Summoned from his medical practice in China by a bevy of anxious aunts, Alain Roig returns to his Catalan hometown to discover he has been nominated by family members with vested interests in the ancestral property to prevent an impending marriage between his cold, ascetic cousin Xavier and Madeleine, a quiet, introspective village girl of unusual beauty. As Alain seeks to understand his cousin's complex motivations for wooing the unhappy girl, he is slowly drawn into Xavier's dark crisis of faith, the well-worn pattern of the sleepy Catalan days and the tight circle of village gossip that surrounds Madeleine.

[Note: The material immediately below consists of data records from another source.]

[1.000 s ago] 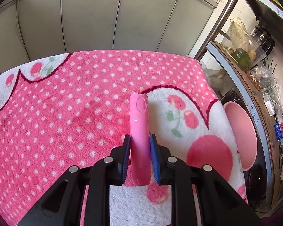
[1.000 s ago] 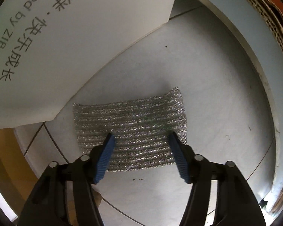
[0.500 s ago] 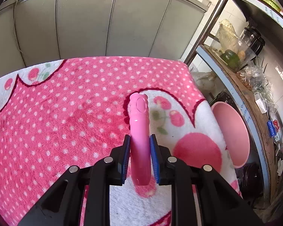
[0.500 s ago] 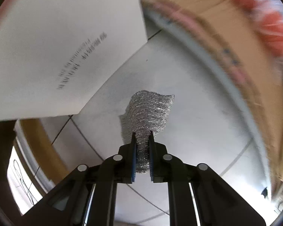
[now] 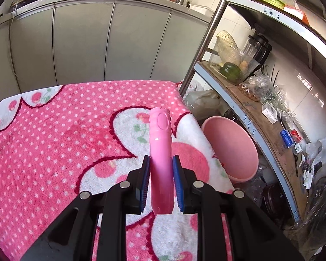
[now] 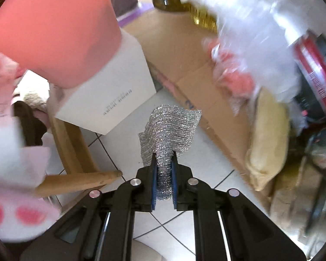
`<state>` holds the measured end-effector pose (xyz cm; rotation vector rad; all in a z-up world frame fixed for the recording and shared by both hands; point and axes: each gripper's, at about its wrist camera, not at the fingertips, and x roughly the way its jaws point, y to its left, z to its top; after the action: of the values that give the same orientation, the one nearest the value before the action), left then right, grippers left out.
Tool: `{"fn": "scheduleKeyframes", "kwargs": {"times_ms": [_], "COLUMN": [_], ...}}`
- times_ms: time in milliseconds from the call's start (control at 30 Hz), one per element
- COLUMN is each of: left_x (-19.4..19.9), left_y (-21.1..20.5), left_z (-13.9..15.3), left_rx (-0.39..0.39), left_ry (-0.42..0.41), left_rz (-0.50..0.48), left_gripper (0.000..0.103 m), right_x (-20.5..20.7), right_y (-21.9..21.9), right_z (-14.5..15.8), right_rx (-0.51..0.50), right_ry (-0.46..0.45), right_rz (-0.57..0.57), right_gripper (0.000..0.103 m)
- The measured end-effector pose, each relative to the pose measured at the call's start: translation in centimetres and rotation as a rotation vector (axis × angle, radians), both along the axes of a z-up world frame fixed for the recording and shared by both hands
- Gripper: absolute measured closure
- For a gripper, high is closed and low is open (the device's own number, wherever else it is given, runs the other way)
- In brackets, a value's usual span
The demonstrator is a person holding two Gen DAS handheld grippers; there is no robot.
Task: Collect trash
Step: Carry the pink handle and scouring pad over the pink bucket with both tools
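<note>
My left gripper [image 5: 161, 163] is shut on a long pink plastic handle [image 5: 160, 148] that sticks out forward over the pink polka-dot blanket [image 5: 54, 134]. A pink bin [image 5: 230, 152] stands just right of the blanket's edge, below the handle's tip. In the right wrist view my right gripper [image 6: 164, 158] is shut on a silvery mesh scouring cloth [image 6: 171, 126], which hangs crumpled from the blue pads high above the tiled floor [image 6: 206, 169]. The pink bin [image 6: 54, 26] shows blurred at the upper left of that view.
A metal shelf rack [image 5: 260, 113] with a blender, vegetables and bags stands to the right. Grey cabinets [image 5: 87, 39] run behind the blanket. Below my right gripper lie a white box [image 6: 110, 91], a wooden chair frame [image 6: 76, 152], cardboard [image 6: 195, 65] and plastic bags [image 6: 250, 43].
My right gripper closed on the mesh cloth and lifted it off the floor. My left gripper rose and drew back with the pink handle, bringing the bin and shelves further into view.
</note>
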<state>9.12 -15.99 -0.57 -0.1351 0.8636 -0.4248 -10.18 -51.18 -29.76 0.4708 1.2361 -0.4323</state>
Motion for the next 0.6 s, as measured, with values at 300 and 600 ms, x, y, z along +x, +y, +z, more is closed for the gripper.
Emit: {"fn": "scheduleKeyframes", "kwargs": {"times_ms": [300, 600], "left_x": [-4.0, -5.7], "left_y": [-1.2, -1.1], "left_z": [1.5, 2.1], "left_rx": [-0.007, -0.015], "left_ry": [-0.041, -0.063], "left_rz": [-0.037, -0.051], "left_gripper": [0.083, 0.083], "right_x": [-3.3, -4.2], "right_y": [1.4, 3.6], "right_z": [9.5, 17.7], "right_rx": [-0.105, -0.203], "right_ry": [-0.14, -0.287], "right_rz": [0.086, 0.162], "right_gripper": [0.092, 0.092]}}
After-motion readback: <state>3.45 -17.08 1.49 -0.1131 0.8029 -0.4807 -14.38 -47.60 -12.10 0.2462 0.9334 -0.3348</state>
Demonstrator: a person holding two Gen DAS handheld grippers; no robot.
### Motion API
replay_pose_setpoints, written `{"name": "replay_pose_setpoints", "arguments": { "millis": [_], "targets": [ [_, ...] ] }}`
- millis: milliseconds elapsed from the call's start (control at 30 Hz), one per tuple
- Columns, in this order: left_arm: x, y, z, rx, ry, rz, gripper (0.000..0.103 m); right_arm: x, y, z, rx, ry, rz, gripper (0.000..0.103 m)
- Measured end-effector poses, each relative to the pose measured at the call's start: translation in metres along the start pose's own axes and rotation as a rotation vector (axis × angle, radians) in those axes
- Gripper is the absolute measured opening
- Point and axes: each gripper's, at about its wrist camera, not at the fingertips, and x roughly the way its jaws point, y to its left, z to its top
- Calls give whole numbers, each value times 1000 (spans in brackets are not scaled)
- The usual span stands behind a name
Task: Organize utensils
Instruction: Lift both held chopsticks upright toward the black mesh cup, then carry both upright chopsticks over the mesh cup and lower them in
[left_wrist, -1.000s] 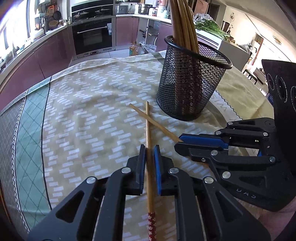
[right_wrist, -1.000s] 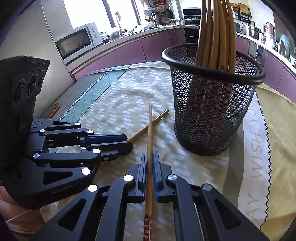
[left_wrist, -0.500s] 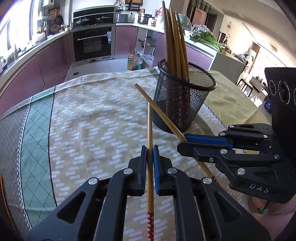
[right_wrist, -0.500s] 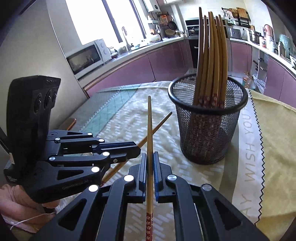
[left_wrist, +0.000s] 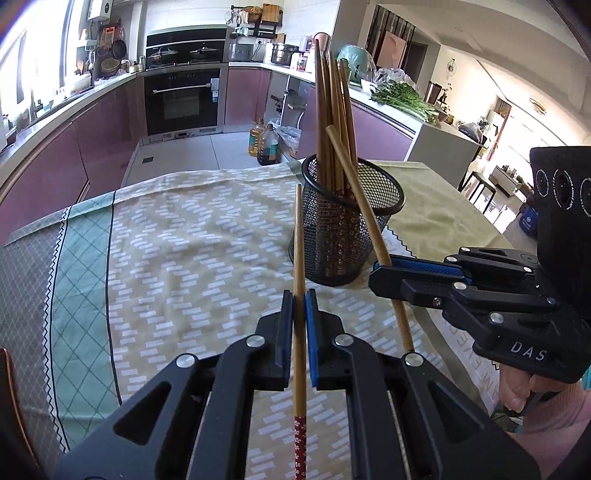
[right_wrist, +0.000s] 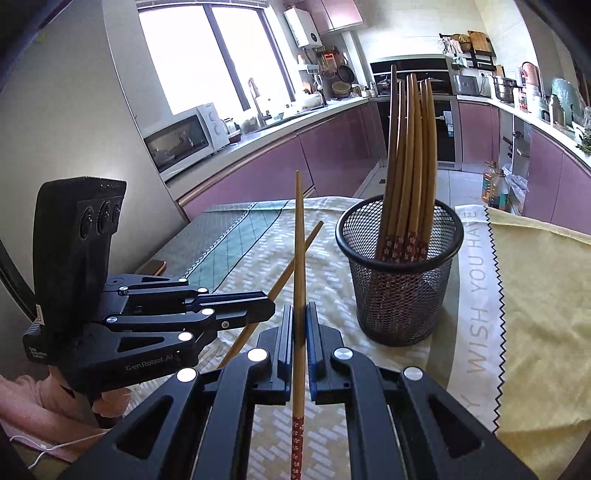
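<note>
My left gripper (left_wrist: 299, 301) is shut on a wooden chopstick (left_wrist: 299, 243) with a red patterned end, held up off the table and pointing at the black mesh holder (left_wrist: 343, 236). My right gripper (right_wrist: 299, 315) is shut on a second chopstick (right_wrist: 300, 258), also lifted. In the left wrist view the right gripper (left_wrist: 380, 269) sits to the right, its chopstick (left_wrist: 354, 188) slanting across the holder. In the right wrist view the left gripper (right_wrist: 266, 308) is at the left and the holder (right_wrist: 400, 266), with several chopsticks upright in it, is ahead to the right.
The table carries a yellow patterned cloth (left_wrist: 192, 258) with a green border (left_wrist: 81, 273) and a pale yellow cloth (right_wrist: 539, 302) with lettering. A phone (right_wrist: 153, 266) lies at the far left table edge. Kitchen counters and an oven (left_wrist: 181, 99) stand behind.
Both grippers have risen from the table with their chopsticks and drawn back from the holder. The chopsticks, which lay crossed on the cloth, are now held in the air.
</note>
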Motion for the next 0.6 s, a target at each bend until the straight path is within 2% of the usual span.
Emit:
{"name": "replay_pose_setpoints", "arguments": {
  "millis": [600],
  "targets": [
    [-23, -1, 10, -12, -55, -35, 7, -18, -7, 5, -2, -59, -20, 6]
  ]
}}
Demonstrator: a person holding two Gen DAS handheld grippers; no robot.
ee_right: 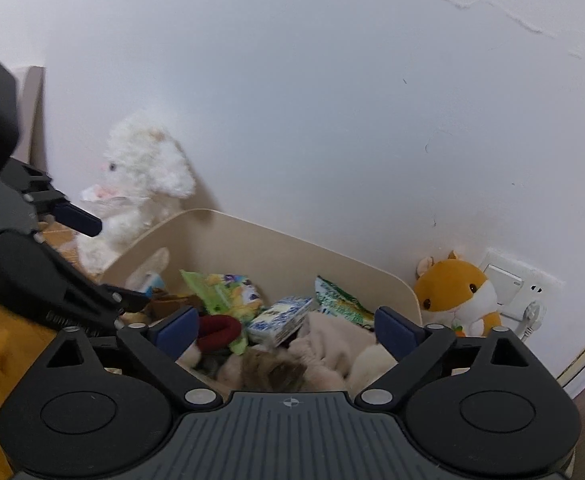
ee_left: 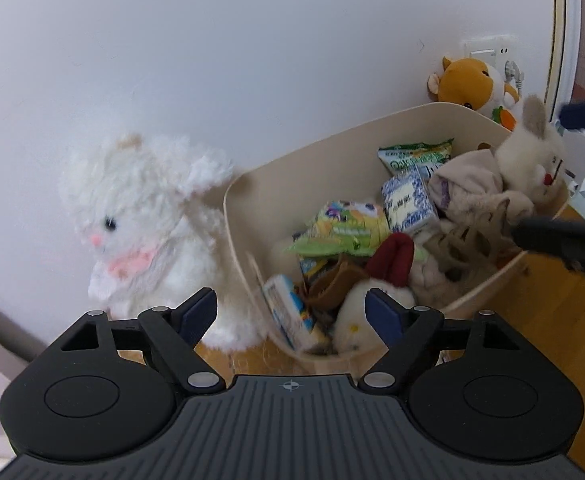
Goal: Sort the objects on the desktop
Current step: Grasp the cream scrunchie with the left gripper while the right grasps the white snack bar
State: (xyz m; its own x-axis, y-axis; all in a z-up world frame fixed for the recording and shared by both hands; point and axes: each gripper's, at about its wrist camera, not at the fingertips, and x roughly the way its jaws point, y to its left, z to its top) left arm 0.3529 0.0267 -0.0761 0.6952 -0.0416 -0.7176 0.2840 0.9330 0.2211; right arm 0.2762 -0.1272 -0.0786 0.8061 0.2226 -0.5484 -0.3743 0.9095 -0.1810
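Note:
A cream bin (ee_left: 252, 200) (ee_right: 252, 232) on the wooden desk holds snack packets (ee_left: 348, 224) (ee_right: 220, 292), small blue-and-white cartons (ee_left: 408, 200) (ee_right: 280, 320), a beige cloth (ee_left: 468, 184) (ee_right: 324, 344) and a grey-white plush rabbit (ee_left: 536, 160). My left gripper (ee_left: 290, 316) is open over the bin's near corner, nothing between its pads. My right gripper (ee_right: 286, 330) is open above the cloth and a furry toy, and holds nothing. A white fluffy plush (ee_left: 148, 216) (ee_right: 140, 184) sits outside the bin on the left, against the wall.
An orange hamster plush (ee_left: 472, 84) (ee_right: 456, 296) stands behind the bin by a wall socket (ee_right: 512, 284). The wall runs close behind everything. Bare wooden desk (ee_left: 532, 304) shows to the right of the bin. The other gripper's dark body shows at each view's edge.

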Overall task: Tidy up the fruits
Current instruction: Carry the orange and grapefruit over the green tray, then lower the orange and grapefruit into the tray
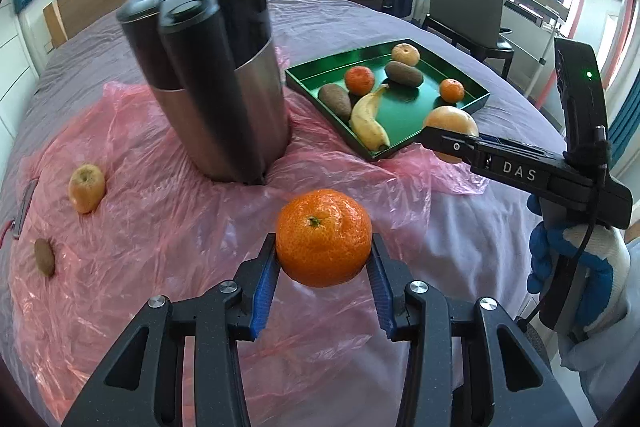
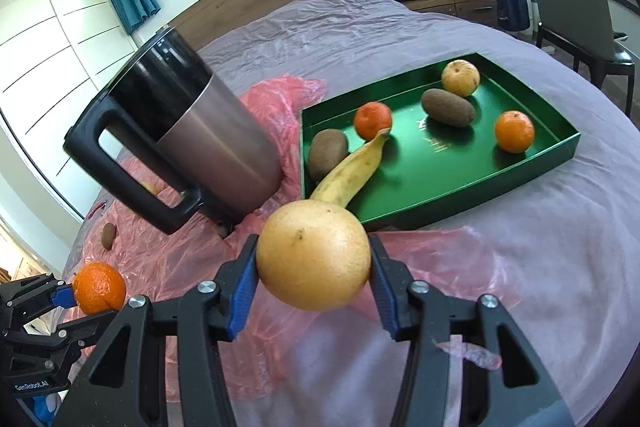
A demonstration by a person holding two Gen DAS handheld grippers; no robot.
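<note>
Left claw gripping mandarin, right claw gripping yellow fruit just short of tray edge

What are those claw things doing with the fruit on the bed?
A person is sorting fruit into the green tray. The left gripper holds a small orange tangerine, and the right gripper holds a round yellow fruit. A small apple and a brown kiwi wait on the pink plastic sheet.

A jug stands left of the tray, which holds a banana.
</note>
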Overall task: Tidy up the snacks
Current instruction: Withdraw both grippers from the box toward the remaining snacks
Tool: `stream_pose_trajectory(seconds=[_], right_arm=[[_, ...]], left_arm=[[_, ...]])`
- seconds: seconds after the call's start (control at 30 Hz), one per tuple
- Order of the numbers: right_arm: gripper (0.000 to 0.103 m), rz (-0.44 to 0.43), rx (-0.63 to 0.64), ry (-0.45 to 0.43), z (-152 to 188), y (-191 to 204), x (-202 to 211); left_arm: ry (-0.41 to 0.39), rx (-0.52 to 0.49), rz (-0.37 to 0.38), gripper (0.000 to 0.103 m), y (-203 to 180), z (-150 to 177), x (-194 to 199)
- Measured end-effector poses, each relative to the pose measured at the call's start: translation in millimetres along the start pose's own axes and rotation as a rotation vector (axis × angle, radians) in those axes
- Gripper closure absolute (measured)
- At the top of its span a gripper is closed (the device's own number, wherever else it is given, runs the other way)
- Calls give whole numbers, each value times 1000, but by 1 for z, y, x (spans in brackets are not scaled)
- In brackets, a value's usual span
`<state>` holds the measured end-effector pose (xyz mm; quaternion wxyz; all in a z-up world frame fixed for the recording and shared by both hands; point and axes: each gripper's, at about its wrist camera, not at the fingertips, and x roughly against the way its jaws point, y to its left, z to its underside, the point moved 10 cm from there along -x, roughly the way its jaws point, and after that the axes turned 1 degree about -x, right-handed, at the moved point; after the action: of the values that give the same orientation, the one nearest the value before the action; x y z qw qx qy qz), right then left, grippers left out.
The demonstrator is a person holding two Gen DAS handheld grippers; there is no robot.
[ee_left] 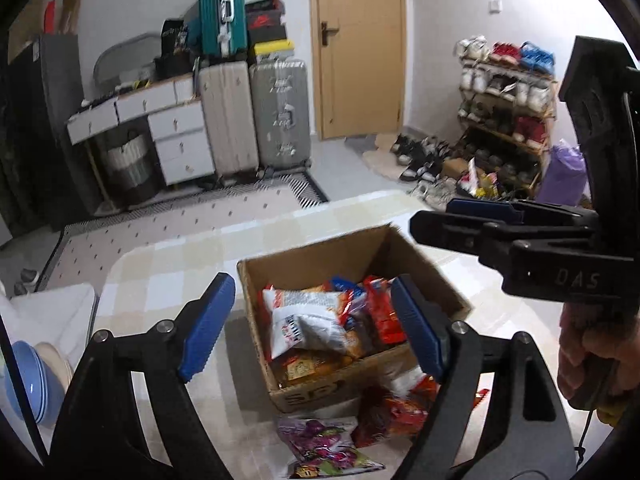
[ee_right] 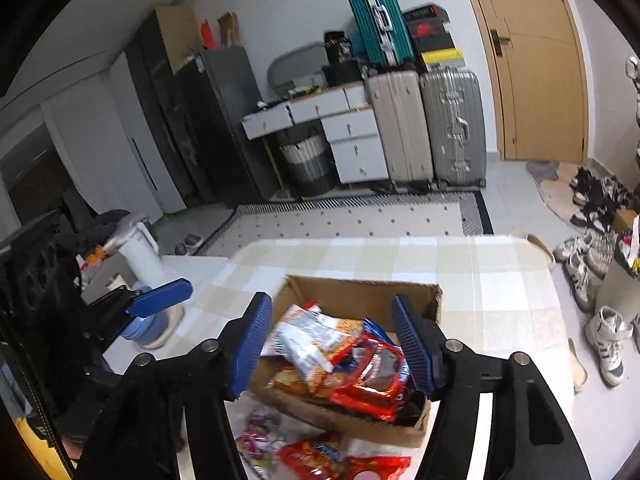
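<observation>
An open cardboard box [ee_left: 316, 252] [ee_right: 360, 292] sits on the checked table, filled with several snack packets, among them a white and orange one [ee_left: 308, 320] and a red one [ee_right: 372, 376]. More packets lie on the table in front of the box: a purple one [ee_left: 324, 440] and red ones [ee_left: 396, 408] [ee_right: 320, 460]. My left gripper [ee_left: 312, 328] is open and empty above the box's near side. My right gripper [ee_right: 332, 344] is open and empty above the box. The right gripper also shows in the left wrist view [ee_left: 460, 224], to the right of the box.
The checked table [ee_right: 480, 280] carries stacked blue bowls [ee_left: 28, 380] at its left edge. A white bin [ee_right: 140, 252] stands left of the table. Suitcases [ee_left: 256, 120], a drawer desk [ee_left: 160, 120], a door [ee_left: 360, 40] and a shoe rack [ee_left: 508, 120] line the room.
</observation>
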<state>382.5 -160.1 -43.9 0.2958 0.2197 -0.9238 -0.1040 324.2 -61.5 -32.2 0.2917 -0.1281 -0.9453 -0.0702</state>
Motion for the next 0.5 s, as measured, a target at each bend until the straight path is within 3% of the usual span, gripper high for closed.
stream_pose_trajectory(seconds=[0.1,0.17,0.5], right_arm=[[38,-7,28,-36,-6,16,27],[30,-6,47,-68,-10,27,48],[29,-31,135,-182,-12,82,149]], left_arm=[[-37,-7,-14,20,-6,-7,31],[-63,0,-15,20,-9,-10,56],[-184,-7,-54,15,-19,-19,185]])
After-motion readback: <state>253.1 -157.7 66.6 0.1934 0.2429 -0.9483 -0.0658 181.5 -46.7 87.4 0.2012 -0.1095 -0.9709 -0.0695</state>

Throughout, Patrick O'Brian's slow, seductive narrative lures the reader into the landscapes, rhythms and passions of Catalonia, while his subtle, insightful characterisation paints a psychological portrait of a unique way of life and two very different men - one generous and impulsive, the other desperate to revive in his soul the dying flames of affection which he senses could be his salvation.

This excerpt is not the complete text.